Escuchó a Alexandre detallar todos los proyectos para el fin de semana.

– ¿Vamos a poder hacer todo eso? -preguntó ella, divertida.

– Si te levantas pronto, sí. Pero habrá que darse prisa.

¡Qué serio parecía! Hizo un esfuerzo para recordar su edad. Pronto catorce años. Hablaba un inglés sin acento cuando se dirigía al camarero o citaba el título de una película. Philippe se dirigía a él para evitar hablar con ella. Decía: «¿Crees que mamá estará interesada en ir a ver la retrospectiva de Matisse, o preferiría ir a ver la exposición de Miró?». Y Alexandre respondía que en su opinión mamá querría ver las dos. Soy una pluma de bádminton que se reenvían alegremente, a golpe de preguntas a las cuales no debo responder. Esa ligereza no le inspiró confianza.

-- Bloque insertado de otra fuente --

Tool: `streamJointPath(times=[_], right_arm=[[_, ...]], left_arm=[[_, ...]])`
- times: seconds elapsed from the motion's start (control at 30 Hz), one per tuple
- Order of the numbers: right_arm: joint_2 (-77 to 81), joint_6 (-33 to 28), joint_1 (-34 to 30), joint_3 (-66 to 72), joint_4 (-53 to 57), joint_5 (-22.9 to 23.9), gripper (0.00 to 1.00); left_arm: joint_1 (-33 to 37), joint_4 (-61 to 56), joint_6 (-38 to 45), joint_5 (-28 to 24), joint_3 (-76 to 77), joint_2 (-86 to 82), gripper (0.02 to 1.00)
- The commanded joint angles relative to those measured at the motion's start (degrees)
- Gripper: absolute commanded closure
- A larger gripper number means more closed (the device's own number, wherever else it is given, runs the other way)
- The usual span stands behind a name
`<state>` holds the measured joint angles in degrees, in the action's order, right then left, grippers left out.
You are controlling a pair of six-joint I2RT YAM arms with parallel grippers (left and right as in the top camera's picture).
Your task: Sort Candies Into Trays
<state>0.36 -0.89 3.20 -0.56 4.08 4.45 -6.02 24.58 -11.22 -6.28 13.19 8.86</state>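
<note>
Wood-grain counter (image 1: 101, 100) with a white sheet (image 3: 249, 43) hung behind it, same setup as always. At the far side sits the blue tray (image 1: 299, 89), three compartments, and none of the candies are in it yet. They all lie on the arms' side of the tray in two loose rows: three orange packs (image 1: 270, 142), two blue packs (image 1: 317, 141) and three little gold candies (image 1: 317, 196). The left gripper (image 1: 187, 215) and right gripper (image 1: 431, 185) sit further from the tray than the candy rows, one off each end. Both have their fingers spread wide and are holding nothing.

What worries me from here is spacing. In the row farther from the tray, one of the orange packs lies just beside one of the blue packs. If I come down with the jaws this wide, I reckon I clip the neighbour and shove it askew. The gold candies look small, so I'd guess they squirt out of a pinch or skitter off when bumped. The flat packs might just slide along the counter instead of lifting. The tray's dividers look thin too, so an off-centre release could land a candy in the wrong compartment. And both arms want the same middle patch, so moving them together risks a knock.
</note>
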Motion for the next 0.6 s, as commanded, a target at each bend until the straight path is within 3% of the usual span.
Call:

El piso de Philippe se parecía al de París. No se sorprendió: él había amueblado los dos. Ella le había visto hacer. La decoración no le interesaba. Apreciaba los buenos decorados, pero no le gustaba recorrer anticuarios, ir a subastas. Todo lo que supone un esfuerzo prolongado me disgusta, me gusta pasear, soñar, leer largas horas tumbada. Soy contemplativa. Como Juliette Récamier. ¡Una perezosa más bien!, murmuró una vocecita a la que hizo callar.

Philippe había dejado su bolsa de viaje en la entrada. Alexandre fue a acostarse tras haber reclamado educadamente un beso y se encontraron solos, en el gran salón. Había hecho instalar una moqueta blanca, no debía de recibir a menudo. Se sentó cuidando de recostarse sobre un gran sofá. Le miró encender una cadena y elegir un CD. Parecía tan hermético que se preguntó si no había cometido un error viniendo. Ya no estaba segura de tener los ojos azules, el talle fino, los hombros redondeados. Se trituró las puntas del pelo, replegó sus largas piernas tras haberse librado de sus zapatos, en una postura de defensa y espera. Se sentía una extraña en ese piso. Ni por un instante había percibido abandono en Philippe. Era afectuoso, educado, pero la mantenía a distancia. ¿Cómo habían llegado a eso? Decidió dejar de pensar. No podía imaginarse la vida sin él. Volvió a su memoria el agua de colonia del hombre del tren e hizo una mueca de disgusto.